> [Problem statement]
What you return should be exactly the lines from the one containing "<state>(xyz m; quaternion" down to the final line of the listing, with nothing else.

> [Data provided]
============================================================

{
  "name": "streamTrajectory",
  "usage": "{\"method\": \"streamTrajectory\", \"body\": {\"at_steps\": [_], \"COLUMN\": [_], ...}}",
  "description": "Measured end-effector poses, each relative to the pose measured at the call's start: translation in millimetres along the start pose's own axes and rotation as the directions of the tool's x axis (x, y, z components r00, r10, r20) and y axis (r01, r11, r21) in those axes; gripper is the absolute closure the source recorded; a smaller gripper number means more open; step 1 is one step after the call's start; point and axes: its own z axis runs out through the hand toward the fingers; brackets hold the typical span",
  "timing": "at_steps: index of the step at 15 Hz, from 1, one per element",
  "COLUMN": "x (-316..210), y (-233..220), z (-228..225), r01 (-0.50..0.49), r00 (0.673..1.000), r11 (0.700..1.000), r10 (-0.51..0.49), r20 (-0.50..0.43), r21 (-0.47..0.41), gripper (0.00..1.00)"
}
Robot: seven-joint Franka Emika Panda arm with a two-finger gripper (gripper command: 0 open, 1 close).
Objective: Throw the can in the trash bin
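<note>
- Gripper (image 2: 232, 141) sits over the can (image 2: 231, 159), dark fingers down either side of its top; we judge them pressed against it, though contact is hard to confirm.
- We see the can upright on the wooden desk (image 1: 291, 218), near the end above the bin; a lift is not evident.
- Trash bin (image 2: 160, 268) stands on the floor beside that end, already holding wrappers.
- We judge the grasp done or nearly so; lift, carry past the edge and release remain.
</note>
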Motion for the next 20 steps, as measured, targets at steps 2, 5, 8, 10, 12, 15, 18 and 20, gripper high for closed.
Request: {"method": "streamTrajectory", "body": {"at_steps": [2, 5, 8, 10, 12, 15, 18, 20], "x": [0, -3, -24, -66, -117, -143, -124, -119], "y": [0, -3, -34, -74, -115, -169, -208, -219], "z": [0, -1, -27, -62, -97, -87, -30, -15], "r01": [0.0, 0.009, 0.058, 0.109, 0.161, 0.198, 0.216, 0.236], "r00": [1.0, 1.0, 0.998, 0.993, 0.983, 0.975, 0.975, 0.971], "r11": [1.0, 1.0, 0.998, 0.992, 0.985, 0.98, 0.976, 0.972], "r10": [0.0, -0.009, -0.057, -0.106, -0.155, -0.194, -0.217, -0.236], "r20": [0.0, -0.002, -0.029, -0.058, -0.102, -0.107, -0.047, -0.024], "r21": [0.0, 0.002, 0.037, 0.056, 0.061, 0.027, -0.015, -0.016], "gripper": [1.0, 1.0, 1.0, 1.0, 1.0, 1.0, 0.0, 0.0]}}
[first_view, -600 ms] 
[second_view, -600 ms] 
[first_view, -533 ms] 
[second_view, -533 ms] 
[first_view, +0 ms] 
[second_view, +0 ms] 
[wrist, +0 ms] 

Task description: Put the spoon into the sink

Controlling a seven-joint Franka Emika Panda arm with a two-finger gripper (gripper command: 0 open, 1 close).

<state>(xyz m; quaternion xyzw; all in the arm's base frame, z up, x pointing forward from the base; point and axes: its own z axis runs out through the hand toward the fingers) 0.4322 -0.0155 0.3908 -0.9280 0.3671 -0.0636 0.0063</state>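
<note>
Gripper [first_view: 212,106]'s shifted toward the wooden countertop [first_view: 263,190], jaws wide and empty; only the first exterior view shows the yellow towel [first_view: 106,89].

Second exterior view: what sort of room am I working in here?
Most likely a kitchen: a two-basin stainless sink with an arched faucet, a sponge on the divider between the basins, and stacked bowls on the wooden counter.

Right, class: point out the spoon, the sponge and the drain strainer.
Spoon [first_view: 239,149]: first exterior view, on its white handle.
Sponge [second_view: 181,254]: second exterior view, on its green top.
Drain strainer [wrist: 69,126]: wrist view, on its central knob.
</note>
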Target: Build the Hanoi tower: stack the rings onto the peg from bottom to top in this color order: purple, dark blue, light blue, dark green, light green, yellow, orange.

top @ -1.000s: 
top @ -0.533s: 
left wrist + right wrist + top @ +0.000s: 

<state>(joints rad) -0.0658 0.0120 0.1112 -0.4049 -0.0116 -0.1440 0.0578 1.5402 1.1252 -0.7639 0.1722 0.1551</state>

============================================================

> [Final answer]
<state>(xyz m; quaternion xyzw; all in the arm's base frame, z up, x pointing forward from the base; point and axes: its own z axis runs out through the hand toward the fingers) 0.4322 -0.0155 0.3908 -0.9280 0.3671 -0.0636 0.0063</state>
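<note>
Gripper [first_view: 212,106]'s shifted toward the wooden countertop [first_view: 263,190], jaws wide and empty; only the first exterior view shows the yellow towel [first_view: 106,89].

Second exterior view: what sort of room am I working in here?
Most likely a kitchen: a two-basin stainless sink with an arched faucet, a sponge on the divider between the basins, and stacked bowls on the wooden counter.

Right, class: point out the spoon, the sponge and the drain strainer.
Spoon [first_view: 239,149]: first exterior view, on its white handle.
Sponge [second_view: 181,254]: second exterior view, on its green top.
Drain strainer [wrist: 69,126]: wrist view, on its central knob.
</note>
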Target: Build the Hanoi tower: stack the rings onto the peg from bottom to top in this color order: purple, dark blue, light blue, dark green, light green, yellow, orange.

top @ -1.000s: 
top @ -0.533s: 
left wrist + right wrist + top @ +0.000s: 

<state>(joints rad) -0.0658 0.0120 0.1112 -0.4049 -0.0116 -0.1440 0.0578 1.5402 1.1252 -0.7639 0.1722 0.1551</state>

Output for this exercise is complete.